Here is my templates.json file (formatted for readability, the actual file is just one single line): templates.json · GitHub

As for the elasticsearch_metrics.json and elasticsearch_category_metrics.json data, the files contain data like this:

elasticsearch_metrics.json

[{"warehouse_uuid": "f40cc278-68c0-47ab-848d-b4a4cf201e3b", "full_table_id": "test_schema:public.sch_test_00007", "field": null, "metric": "total_byte_count", "value": 0.0, "timestamp": "2024-05-13T03:36:41", "measurement_timestamp": "2024-05-13T03:36:41", "dimensions": null, "context": {"is_bootstrap": null, "data_source": null, "data_provider": null, "consolidating_uuid": null, "latest_value": null, "baseline_value": 0.0}, "last_timestamp_in_bucket": null, "job_execution_uuid": "f9339f7c-d578-4728-99fd-1f191336b5dc", "pipeline_options": null, "mcon": "MCON++44a3f5f6-4015-44c1-8f98-3a5cbbaba2ff++f40cc278-68c0-47ab-848d-b4a4cf201e3b++table++test_schema:public.sch_test_00007", "segmented_fields": null, "thresholds": [{"type": "volume_change", "status": "inactive", "reason": null, "upper": null, "lower": null, "upper_high": null, "upper_medium": null, "upper_low": null, "lower_high": null, "lower_medium": null, "lower_low": null}]}, ...]
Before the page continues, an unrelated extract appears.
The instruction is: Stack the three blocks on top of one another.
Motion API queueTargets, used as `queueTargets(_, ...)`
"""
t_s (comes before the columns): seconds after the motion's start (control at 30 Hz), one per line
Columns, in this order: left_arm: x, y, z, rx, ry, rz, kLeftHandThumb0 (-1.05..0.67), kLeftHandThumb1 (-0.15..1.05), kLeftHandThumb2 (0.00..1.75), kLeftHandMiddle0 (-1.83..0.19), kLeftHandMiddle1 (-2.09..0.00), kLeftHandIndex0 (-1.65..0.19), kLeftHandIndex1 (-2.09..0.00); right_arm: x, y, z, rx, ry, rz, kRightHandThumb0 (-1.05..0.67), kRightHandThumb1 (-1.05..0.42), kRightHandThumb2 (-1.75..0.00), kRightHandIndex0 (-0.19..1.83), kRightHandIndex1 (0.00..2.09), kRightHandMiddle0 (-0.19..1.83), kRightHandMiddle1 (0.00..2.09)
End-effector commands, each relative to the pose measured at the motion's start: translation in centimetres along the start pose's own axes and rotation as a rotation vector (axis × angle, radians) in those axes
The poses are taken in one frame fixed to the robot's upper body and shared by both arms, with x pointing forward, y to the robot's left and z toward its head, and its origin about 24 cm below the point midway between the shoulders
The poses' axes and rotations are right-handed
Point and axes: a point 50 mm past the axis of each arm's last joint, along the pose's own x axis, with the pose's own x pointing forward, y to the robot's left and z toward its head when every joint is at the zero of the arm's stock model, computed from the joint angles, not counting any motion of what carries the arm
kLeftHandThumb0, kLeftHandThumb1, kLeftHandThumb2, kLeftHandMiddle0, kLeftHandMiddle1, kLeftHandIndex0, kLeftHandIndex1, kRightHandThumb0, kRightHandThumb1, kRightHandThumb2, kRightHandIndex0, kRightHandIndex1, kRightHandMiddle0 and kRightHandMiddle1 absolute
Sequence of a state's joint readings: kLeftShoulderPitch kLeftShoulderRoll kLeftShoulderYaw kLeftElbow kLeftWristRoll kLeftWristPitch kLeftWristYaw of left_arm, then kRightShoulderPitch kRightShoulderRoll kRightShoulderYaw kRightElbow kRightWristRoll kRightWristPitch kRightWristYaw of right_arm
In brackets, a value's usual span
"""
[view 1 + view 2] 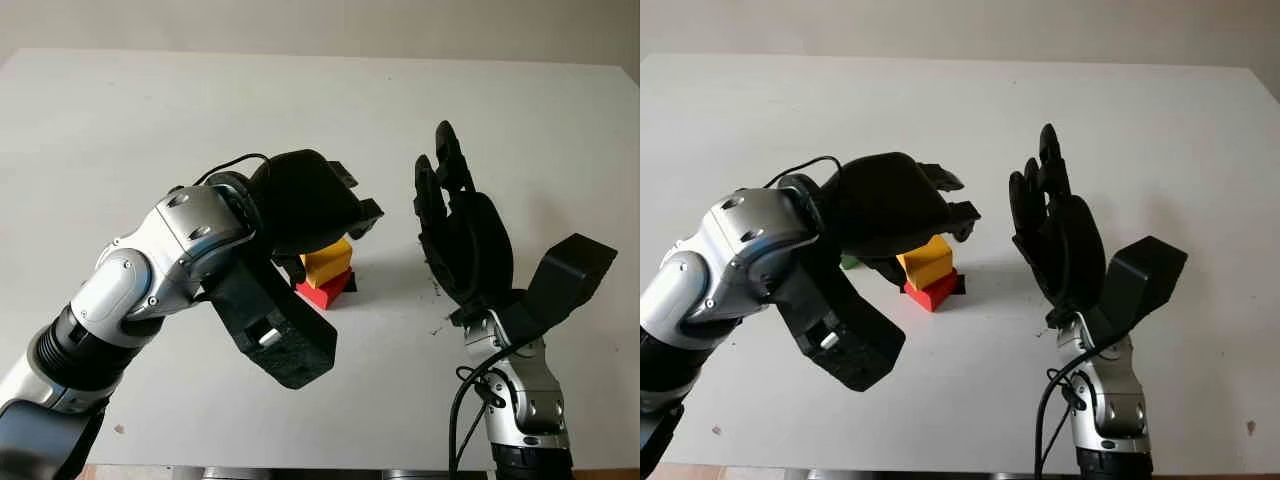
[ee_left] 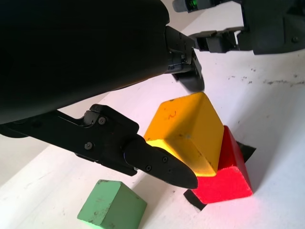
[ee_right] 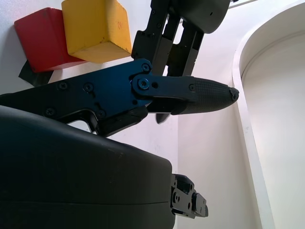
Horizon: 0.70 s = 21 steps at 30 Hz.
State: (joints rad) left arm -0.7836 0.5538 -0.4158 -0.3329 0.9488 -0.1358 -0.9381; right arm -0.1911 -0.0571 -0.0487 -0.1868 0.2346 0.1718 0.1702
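On the white table point(image 1: 120, 120), a yellow wooden cube point(image 2: 186, 131) sat tilted on a red wooden cube point(image 2: 224, 174), the left robot hand point(image 1: 310, 205) over it, grasp unclear. A green wooden cube point(image 2: 112, 210) lay just left; light and rigid, best pinched on opposite flat faces. The right robot hand point(image 1: 455, 225) hovered open at right.

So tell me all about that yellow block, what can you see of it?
The yellow block is a plain cube, matte like painted wood, with a faint scribble on one face and slightly worn edges. It sits on top of the red block, tilted and turned so it does not line up squarely with it. The left hand is right over it, with fingers on either side; whether they actually press on it is unclear. The green block lies apart on the white table.
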Motion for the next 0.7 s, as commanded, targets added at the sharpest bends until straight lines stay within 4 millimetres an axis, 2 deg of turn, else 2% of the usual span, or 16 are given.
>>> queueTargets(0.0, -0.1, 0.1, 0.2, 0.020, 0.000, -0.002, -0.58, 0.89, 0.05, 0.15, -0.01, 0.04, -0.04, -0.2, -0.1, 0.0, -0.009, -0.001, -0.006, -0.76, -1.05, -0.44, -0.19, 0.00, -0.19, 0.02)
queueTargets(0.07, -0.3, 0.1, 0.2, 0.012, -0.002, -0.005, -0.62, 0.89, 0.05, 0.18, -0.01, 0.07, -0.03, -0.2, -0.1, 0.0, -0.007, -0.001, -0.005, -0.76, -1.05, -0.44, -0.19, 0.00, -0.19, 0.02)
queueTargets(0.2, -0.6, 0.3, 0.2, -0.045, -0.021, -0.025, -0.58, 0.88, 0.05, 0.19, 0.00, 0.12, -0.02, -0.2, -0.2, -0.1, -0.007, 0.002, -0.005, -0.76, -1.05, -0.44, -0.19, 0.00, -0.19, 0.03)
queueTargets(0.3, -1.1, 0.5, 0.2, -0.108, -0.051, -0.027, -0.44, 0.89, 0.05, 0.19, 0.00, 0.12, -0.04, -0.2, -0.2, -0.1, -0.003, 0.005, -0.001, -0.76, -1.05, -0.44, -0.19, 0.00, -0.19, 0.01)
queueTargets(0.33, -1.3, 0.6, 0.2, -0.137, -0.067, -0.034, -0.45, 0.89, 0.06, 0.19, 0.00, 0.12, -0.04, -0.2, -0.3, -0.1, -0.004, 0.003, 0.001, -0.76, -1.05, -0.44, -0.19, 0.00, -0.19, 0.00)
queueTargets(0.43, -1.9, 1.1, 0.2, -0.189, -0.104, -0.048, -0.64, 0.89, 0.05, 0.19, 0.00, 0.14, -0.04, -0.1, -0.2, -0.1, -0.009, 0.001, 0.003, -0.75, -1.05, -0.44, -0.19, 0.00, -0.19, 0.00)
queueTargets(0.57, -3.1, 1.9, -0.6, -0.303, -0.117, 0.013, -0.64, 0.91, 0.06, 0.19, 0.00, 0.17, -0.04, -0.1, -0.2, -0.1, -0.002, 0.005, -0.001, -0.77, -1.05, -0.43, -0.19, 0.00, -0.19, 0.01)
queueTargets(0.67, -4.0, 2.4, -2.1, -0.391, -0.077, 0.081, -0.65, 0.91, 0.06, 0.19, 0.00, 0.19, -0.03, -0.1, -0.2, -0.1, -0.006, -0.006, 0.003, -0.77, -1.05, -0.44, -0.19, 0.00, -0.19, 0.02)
And the above script essentially translates each item in this JSON Array into two lines in the bulk_data file. So the above JSON would become this:

{"index": {"_index": "metrics-2024-05-13", "_type": "_doc"}}
{"warehouse_uuid": "f40cc278-68c0-47ab-848d-b4a4cf201e3b" ...}
...

As you can see, I have added the line {"index": {"_index": "metrics-2024-05-13", "_type": "_doc"}} above the first item in the array. Each item in the array will have its own line added above it, with the correct _index value, based on timestamp. This is just how the data is currently set up in our deployed environments.
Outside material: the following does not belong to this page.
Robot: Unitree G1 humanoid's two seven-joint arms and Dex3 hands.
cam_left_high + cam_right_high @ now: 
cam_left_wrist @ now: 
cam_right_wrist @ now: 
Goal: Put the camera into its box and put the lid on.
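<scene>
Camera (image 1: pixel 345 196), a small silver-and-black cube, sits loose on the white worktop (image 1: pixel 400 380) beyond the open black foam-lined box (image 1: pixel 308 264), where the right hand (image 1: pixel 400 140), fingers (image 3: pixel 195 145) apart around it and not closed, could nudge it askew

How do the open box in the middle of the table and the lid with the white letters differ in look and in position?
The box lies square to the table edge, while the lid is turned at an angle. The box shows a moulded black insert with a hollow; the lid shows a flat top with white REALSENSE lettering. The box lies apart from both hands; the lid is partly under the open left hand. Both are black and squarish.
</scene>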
elasticsearch_category_metrics.json

[{"warehouse_uuid":"f40cc278-68c0-47ab-848d-b4a4cf201e3b","full_table_id":"test_schema:smoke_tests.test_table","field":"name","metric":"category_dist","value":1,"timestamp":"2024-05-01T01:20:32","measurement_timestamp":"2024-05-01T01:20:32","dimensions":{"label":"one","monitor_uuid":"cf6fbd46-d85b-4c1a-a577-5872d60216e2"},"context":{"is_bootstrap":null,"data_source":null,"data_provider":null,"consolidating_uuid":"73a22b71-ffff-49fe-ae27-992f5d5b3aeb","latest_value":null,"baseline_value":null},"last_timestamp_in_bucket":null,"job_execution_uuid":"a01a3da3-63ed-495a-b605-ab9dde66f5ad","pipeline_options":null,"mcon":null,"segmented_fields":null,"thresholds":null}, ...]

And then the bulk_data version would look like:

{"index": {"_index": "category-metrics-2024-05-01", "_type": "_doc"}}
{"warehouse_uuid":"f40cc278-68c0-47ab-848d-b4a4cf201e3b", ...}
...

What Actually Happens

When I run my script, I get the correct ingestion of category-metrics data.
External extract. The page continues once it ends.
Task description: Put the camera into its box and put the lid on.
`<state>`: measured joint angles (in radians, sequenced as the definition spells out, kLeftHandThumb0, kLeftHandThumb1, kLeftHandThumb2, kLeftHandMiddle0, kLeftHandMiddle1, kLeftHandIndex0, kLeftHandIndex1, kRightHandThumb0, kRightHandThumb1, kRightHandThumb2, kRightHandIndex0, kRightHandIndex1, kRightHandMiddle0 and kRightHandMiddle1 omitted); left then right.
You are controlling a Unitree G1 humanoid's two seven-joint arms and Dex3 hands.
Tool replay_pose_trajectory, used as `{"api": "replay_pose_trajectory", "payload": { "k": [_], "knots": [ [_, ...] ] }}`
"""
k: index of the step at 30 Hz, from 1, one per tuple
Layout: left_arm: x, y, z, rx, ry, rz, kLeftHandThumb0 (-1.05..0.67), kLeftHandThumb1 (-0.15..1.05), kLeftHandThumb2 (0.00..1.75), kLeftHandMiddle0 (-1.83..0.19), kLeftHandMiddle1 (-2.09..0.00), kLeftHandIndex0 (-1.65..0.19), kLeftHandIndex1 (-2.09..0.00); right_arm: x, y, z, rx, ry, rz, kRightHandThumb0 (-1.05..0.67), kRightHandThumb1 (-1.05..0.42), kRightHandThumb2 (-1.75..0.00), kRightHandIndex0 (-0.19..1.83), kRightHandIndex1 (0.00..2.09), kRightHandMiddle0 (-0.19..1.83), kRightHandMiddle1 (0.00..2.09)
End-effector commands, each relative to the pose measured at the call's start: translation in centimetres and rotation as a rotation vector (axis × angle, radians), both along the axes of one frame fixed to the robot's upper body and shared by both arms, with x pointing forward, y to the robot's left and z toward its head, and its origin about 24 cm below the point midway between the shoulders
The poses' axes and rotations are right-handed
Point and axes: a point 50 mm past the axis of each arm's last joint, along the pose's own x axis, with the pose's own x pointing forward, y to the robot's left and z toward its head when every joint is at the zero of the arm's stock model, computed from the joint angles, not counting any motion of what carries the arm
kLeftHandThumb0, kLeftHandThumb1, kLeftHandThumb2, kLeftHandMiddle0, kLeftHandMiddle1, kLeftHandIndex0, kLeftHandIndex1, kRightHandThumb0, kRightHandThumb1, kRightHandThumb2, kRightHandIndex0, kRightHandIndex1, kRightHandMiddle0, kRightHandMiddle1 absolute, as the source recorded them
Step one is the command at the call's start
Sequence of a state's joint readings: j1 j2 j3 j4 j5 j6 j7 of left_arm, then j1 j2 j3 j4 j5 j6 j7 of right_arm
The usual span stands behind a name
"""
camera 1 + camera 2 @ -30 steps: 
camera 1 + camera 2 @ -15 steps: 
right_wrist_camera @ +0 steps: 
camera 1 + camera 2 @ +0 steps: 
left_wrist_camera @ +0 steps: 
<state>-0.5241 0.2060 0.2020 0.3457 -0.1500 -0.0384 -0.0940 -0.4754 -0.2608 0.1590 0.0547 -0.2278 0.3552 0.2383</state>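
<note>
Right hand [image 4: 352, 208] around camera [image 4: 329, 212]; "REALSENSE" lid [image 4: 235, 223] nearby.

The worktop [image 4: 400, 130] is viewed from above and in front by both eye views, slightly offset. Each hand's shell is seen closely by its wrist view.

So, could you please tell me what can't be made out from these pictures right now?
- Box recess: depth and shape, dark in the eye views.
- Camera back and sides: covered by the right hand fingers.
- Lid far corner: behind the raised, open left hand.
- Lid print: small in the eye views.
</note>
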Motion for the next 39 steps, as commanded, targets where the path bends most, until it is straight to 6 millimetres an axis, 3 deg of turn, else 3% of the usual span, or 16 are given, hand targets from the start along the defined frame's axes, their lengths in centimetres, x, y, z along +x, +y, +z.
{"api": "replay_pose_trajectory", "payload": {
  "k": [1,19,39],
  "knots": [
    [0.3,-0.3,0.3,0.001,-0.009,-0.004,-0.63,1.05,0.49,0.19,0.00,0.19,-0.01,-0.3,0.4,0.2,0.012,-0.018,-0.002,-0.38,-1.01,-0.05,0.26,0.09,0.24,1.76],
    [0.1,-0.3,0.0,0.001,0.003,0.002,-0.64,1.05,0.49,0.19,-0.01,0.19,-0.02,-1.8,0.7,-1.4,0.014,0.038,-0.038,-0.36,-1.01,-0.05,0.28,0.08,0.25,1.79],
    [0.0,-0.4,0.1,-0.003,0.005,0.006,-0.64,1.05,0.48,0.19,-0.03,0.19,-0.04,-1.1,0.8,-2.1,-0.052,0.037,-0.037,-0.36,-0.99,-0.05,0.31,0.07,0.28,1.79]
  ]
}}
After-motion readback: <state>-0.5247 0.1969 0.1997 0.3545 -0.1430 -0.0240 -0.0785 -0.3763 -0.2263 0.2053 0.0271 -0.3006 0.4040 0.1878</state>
However when the script tries to ingest the metrics data, I get this error:

{
    "took": 0,
    "errors": true,
    "items": [
        {
            "index": {
                "_index": "metrics-2024-05-13",
                "_type": "_doc",
                "_id": null,
                "status": 400,
                "error": {
                    "type": "illegal_argument_exception",
                    "reason": "only write ops with an op_type of create are allowed in data streams"
                }
            }
        }
    ]
}

So why is metrics being created as a data stream (apparently???) but category-metrics is not?

If it matters, I am using docker.elastic.co/elasticsearch/elasticsearch:7.10.1 since it most closely resembles the version in our staging environment.

lexicalunit · May 15, 2024, 5:43pm

Figured out the issue. There's a system created data stream for metrics-* on version 7.9+.

I needed to set -e stack.templates.enabled=false in docker / es config to disable this feature so that I can use my own metrics-* index.